When the man who was born blind was healed, some of the Pharisees couldn’t understand what had happened. They were suspicious of the man, and suspicious of Jesus. When they questioned him about it (more than once) he sassed them, and their conclusion was that Jesus was evil, and the man had been blinded because of his sin.
The question is not why is there so much darkness, but what will we do with our light?
Here is a poem I wrote in response to John 9:1-41 and Milton’s Sonnet 16:
Work during the day, for soon comes the night,
Could it be his sin that cost him his sight?
“Yes we know our son, and yes we know his lot,
His eyes are dark, but he sees things we cannot.
But why darken his lamp? He’s got talent and skill,
And his only desire is to bend to your will?”
“Why God, why?” the young raspy voice cried,
“What do you expect from those who live light-denied?”

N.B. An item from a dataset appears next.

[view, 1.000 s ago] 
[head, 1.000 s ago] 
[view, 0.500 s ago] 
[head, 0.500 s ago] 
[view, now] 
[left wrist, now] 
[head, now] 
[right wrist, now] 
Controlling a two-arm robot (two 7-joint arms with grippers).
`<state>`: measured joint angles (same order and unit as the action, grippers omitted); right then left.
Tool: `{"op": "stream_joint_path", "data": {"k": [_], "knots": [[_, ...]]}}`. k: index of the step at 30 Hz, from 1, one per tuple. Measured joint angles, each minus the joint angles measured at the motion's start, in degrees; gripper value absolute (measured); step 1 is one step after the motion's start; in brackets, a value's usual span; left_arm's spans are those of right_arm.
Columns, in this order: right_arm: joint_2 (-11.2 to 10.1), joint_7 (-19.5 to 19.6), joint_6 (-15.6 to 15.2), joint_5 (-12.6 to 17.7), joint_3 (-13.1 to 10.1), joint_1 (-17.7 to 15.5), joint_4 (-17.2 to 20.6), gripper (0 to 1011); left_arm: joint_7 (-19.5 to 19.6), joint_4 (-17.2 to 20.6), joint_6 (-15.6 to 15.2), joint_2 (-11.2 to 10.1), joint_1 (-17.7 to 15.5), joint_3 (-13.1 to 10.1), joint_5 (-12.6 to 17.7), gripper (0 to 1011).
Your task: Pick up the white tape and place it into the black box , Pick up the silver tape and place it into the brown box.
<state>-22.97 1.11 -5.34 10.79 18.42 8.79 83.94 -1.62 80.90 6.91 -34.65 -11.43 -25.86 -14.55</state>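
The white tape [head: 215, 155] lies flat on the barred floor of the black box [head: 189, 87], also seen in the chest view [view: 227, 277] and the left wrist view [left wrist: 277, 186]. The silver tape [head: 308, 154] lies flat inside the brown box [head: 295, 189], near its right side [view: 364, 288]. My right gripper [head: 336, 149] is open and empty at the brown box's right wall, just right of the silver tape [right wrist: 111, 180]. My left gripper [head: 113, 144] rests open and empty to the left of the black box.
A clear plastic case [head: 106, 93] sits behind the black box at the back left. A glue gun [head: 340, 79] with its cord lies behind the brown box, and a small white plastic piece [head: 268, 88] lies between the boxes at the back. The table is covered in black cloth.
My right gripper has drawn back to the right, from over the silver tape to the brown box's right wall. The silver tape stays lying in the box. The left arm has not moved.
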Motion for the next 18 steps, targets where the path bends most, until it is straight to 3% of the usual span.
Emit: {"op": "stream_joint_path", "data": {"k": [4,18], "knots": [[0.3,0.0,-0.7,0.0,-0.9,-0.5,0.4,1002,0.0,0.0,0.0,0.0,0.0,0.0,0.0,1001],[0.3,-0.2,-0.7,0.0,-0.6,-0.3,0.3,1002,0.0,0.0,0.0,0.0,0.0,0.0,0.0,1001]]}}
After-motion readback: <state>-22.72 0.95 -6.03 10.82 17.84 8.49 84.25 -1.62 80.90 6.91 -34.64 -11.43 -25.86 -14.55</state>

Silence, and then a low voice came, Patience spoke,
She said “Murmur not my child, come bear this mild yoke.
Give praise, for you don’t use your eyes to sing,
Give thanks, for you don’t serve a master but a King.
Rise up to meet him, stand and do not sit,
Feel his gentle hands, feel the mud and the spit.
Go to the pool and wash, all power and might,
Go with you, you are sent, and you will have your sight.”
Work during the day, for the night is coming,
Those who see like to walk, but they prefer running.
“Slow down young man, why do you make haste?
How were you healed? What evil have you embraced?
Who is this man? Does he follow the Law?
He has opened your eyes, tell us what you saw.”
“I don’t know him,” said the youth, “and he doesn’t know me,
But I was blind at birth, and now I can see.”
“We know he is evil,” they said with a bark,
“Did my light go out, or is the world growing dark?”
“Foolishness” cried the youth, “come, open your mind,
Just because you can see doesn’t mean you’re not blind.
This is from God, for how can sin bring sight?
One question remains: How shall I spend my light?”